Die Ausweisung immer neuer Bauflächen für Gewerbe und Wohnen, der Neu- und Ausbau von Straßen und anderer Infrastruktur sowie der stetig wachsende Verkehr führen zum Verlust, zur Verkleinerung und zunehmenden Zerschneidung der Natur- bzw. Lebensräume, insbesondere von Tierarten mit hohem Raumbedarf und großer Störempfindlichkeit. Auch für das Naturerleben ist es wichtig, Räume zu erhalten, die großflächig unzerschnitten und nicht verlärmt sind. Da sie eine endliche Ressource darstellen, die kaum wieder hergestellt werden kann, sind sie ein wesentlicher Prüfstein für eine nachhaltige Entwicklung.

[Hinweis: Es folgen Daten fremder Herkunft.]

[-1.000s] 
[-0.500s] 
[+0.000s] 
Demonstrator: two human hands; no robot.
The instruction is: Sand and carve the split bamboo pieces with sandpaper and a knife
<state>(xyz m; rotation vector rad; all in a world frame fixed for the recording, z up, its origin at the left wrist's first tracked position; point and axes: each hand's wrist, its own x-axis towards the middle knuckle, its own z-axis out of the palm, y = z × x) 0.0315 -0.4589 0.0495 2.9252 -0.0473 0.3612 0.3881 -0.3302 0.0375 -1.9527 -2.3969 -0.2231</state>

alte und neue Autobahn A4 am Schorbaer Berg während der Bauarbeiten 2014

Als Zerschneidungsgeometrie werden die Vorgaben des UMK-Indikators B1 "Landschaftszerschneidung" genutzt, der Bestandteil des durch die Umweltministerkonferenz beschlossenen offiziellen umweltbezogenen Nachhaltigkeitsindikatorensatzes des Bundes ist.

Mittels Verschneidungen von digitalen Geodaten wurden die 34 größten unzerschnittenen verkehrsarmen Räume (UZVR) über 100 km² berechnet. Der Neuauflage liegt neben den Verkehrszählungsdaten des Jahres 2010 das Verkehrsmodell Thüringen zu Grunde.

Ziel der Veröffentlichung ist, diese Räume bekannt zu machen und für den Wert unzerschnittener Räume zu sensibilisieren. Ein großer durch Infrastruktur unzerschnittener Raum stellt mit seiner Störungsarmut einen zu schützenden Wert dar, ist jedoch auch im Zusammenhang mit Naturausstattung, zukünftigen Potenzialen und benachbarten derartigen Räumen zu bewerten. Bei der Planung von Bauvorhaben sollte der Aspekt der Zerschneidung deshalb verstärkt Beachtung finden.